> **What this task involves**
Transcribe the listing below exactly, leaving out each image.

> **Given material**
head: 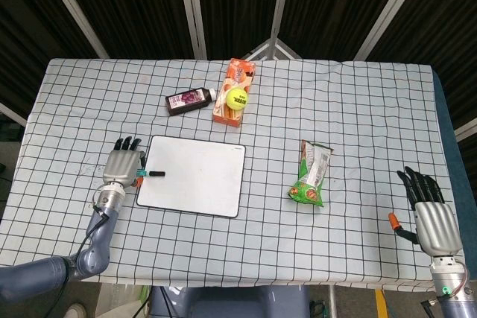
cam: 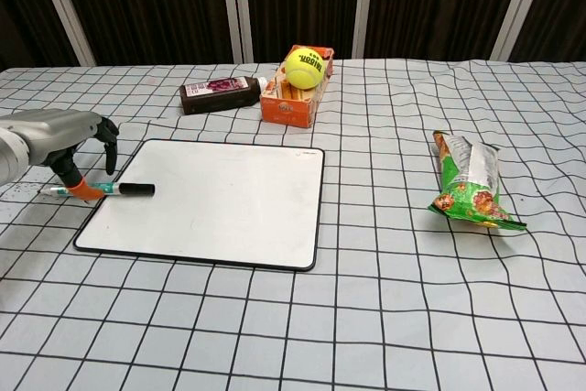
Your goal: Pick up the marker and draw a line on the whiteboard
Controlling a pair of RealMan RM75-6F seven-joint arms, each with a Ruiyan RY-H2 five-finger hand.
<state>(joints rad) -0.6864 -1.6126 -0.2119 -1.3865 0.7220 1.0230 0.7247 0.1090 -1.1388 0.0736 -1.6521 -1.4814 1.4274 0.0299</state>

> **Result of the task**
head: 
cam: 
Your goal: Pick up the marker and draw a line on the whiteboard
Controlling a pair of RealMan RM75-6F seven-joint arms, each with a Ruiyan RY-H2 five-finger hand.
<state>(joints rad) -0.6864 -1.6126 -0.2119 -1.3865 0.7220 1.0230 0.7247 0.1090 -1.1388 0.0736 -1.6521 -1.4814 1.4274 0.0299</state>

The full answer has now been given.